Only 68 other Sumo wrestlers have had the privilege of putting that title
anywhere around their name legally.

He became the first Mongolian to bestow the term Yokozuna in 2003.

At only 28 years of age, his accomplishments are phenomenal to say the least.

Asashoryu brings with him a 598-153-76 career record, 23 grand tournament
victories (five flawless tournament victories with a 15-0 record, two of
them consecutively) putting him on the all time wins list at fourth,
seven consecutive tournament wins, an impressive 84-6 bout record in one fiscal
year (man, if only our mortgage industry could do that), and the Tiger Woods
of Sumo accomplishment of the Grand Slam,
taking by force all six tournaments in one calendar year in 2005.

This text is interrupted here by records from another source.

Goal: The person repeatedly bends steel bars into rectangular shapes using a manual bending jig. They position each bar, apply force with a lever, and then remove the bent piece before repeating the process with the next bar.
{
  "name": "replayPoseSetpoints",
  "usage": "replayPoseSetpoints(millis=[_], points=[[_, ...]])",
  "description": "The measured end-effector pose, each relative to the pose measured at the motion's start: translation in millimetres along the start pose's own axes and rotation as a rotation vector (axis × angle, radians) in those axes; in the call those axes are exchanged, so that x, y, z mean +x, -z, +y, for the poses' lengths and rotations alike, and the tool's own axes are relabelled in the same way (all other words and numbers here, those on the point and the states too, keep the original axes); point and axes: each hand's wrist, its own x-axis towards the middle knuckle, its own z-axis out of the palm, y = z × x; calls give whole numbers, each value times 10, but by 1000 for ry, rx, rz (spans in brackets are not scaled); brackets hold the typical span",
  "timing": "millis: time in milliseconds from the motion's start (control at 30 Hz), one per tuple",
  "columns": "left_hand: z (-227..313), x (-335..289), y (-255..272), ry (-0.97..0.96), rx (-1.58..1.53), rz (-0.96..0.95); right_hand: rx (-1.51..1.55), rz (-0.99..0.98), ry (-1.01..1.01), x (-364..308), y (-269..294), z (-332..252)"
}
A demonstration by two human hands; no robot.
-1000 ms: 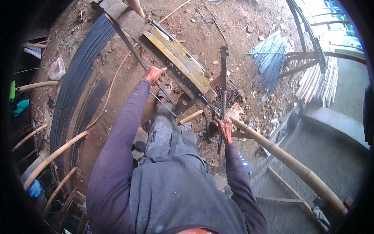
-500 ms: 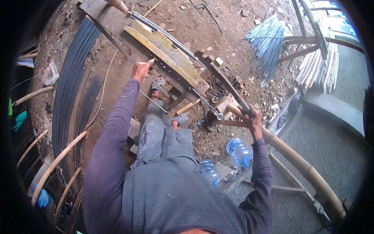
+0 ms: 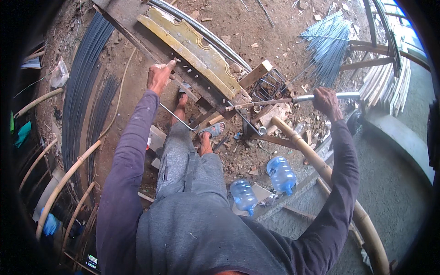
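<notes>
My left hand (image 3: 160, 77) is closed above the near edge of the wooden bench (image 3: 123, 25), index finger extended along it. A thin bent steel rod (image 3: 176, 116) runs out from behind my left wrist, its hooked end near my knee; the grip itself is hidden. Out to the right, my right hand (image 3: 327, 101) is wrapped round the metal pipe handle (image 3: 348, 95) of a long bar. The bar's rusty flat part (image 3: 263, 103) reaches left, its tip by the bench's right end. On the bench lies a yellow carved board (image 3: 192, 57), with several small pegs in front of it.
Long dark steel rods (image 3: 82, 91) lie at left; a bundle of cut rods (image 3: 327, 43) sits at back right. Bent wire frames (image 3: 270, 85) lie beyond the bar. Bamboo poles (image 3: 316, 160) cross at right, near two blue water bottles (image 3: 281, 175) (image 3: 244, 196).
My right hand has swung the bar outward and up to the right, so it now lies nearly level across the view. My left hand stays at the bench edge with little change.
</notes>
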Motion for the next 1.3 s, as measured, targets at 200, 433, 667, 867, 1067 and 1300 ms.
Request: replayPoseSetpoints(millis=[200, 433, 667, 867, 1067, 1300], points=[[-1, 2, 26, -14, 50, 11, 5, 22, 91, 329, -32, 122], [-51, 27, 23, 36, 80, -26, 1, 119, 100, 414, -154, 175], [34, -5, 19, 59, 113, -4, 30, 124, 35, 121, -376, 83], [47, -30, 6, 50, 73, 2, 18, 203, 15, 62, -521, 45], [-15, 0, 16, -28, 50, -33, 2, 173, -5, -3, -493, -27], [-138, 109, 14, -1, 59, -29, 6, 98, -10, 21, -366, 26]])
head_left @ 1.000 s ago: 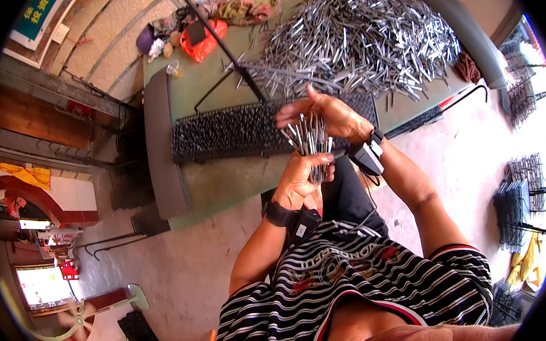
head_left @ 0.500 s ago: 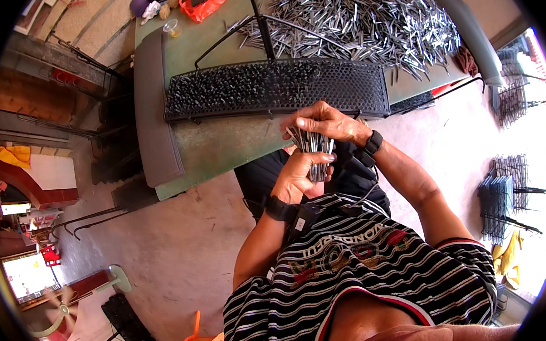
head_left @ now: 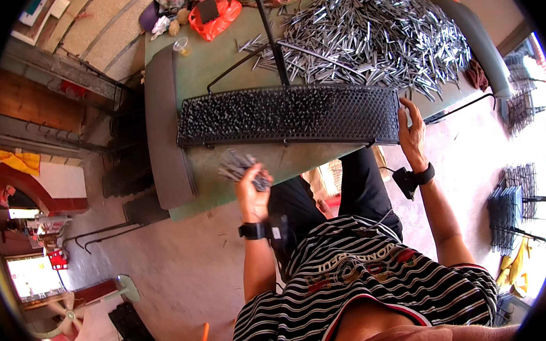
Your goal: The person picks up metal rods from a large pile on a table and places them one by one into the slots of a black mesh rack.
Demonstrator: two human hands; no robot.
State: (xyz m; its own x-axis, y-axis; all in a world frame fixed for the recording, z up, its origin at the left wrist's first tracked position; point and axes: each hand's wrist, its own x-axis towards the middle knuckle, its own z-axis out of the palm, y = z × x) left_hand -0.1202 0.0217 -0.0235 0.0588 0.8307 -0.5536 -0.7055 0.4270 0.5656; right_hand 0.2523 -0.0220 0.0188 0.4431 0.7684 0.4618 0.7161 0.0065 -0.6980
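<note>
My left hand (head_left: 252,195) is closed round a bundle of thin metal pieces (head_left: 240,167), blurred at the tips, over the near edge of the green table. Just beyond it lies a long black perforated rack (head_left: 338,113). Pale metal tips stand densely in its left part, while bare holes show towards the right. My right hand (head_left: 413,134) is at the rack's right end, its fingers and thumb against the edge.
A large heap of metal pieces (head_left: 377,30) covers the far right of the green table (head_left: 208,181). A dark upright rod (head_left: 271,39) with slanted braces rises behind the rack. Grey curved panels (head_left: 165,127) lie at the left. An orange-red bag (head_left: 217,25) sits at the back.
My hands have parted. The left has moved left with the bundle; the right has left the bundle and moved right to the rack's end. The table and rack appear slightly lower in view.
</note>
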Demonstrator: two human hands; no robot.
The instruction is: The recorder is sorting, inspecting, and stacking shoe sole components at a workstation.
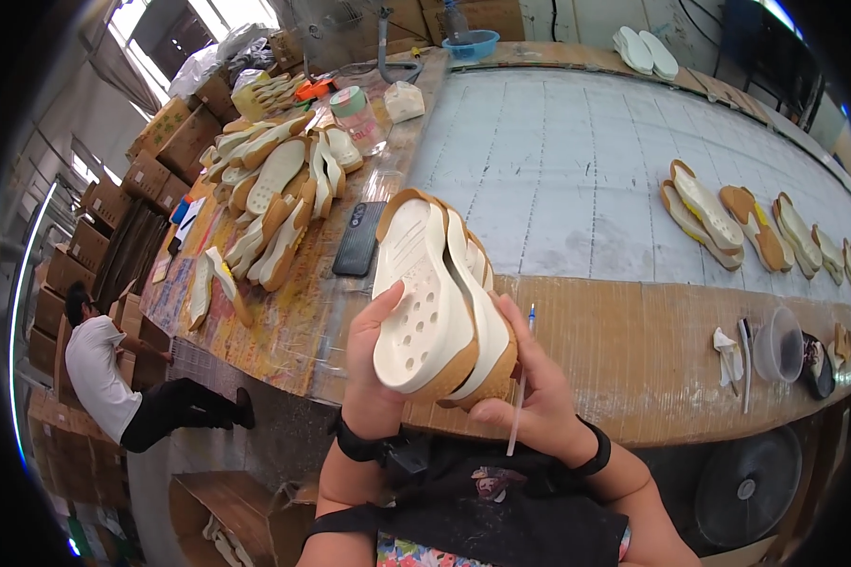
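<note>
Between my two hands, above the near edge of the table, I hold a small stack of white and tan shoe soles (416, 331), tilted upright. The front sole faces up with its rows of round hollows. My left hand (367, 369) wraps the left side, its thumb on the white inner face. My right hand (544, 402) grips the right side, fingers along the outer soles. A thin pale pen (517, 406) with a blue tip also sits in my right hand, beside the soles. How many soles are stacked is partly hidden.
A heap of soles (279, 180) covers the left table, with a dark phone (357, 238) and a lidded jar (357, 121) near it. More soles (704, 213) stand in a row at right, behind a clear plastic tub (778, 345). A person (104, 369) bends among boxes at left.
</note>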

Tournament record of 15-3 (11-1 during the ’04 & ’05 campaigns) over the
course of a three year period from 2004-2006, bowing out of one of them due
to an injury, and since November of 2002, has an impressive record of 23-15 in
the grand tournaments, with two of the losses coming from a suspension,
and two others due to injuries.

Asashoryu, nicknamed the Blue Dragon, garnished outstanding performances
in the grand tournament three times along with three additional
fighting spirit sticks.

He won his first top division title in just 23 tournaments, matching the
fastest ever to win that title.

He began his career at a very light weight when it comes to the professional
world of men’s thongs, making his career accomplishments even more impressive.

A family tradition that would even make Ghengis Khan
proud to be a Mongolian, these are the real life Blues Brothers that are the
Dolgorsurengiin clan.

So, get out and learn something new for yourself, there is so much
interesting dumb information in the world.

Turn off the T.V. and pick up a book,
or surf the internet using the unbelievable world of Wikipedia or
Dumb Information,
you just may be pleasantly surprised.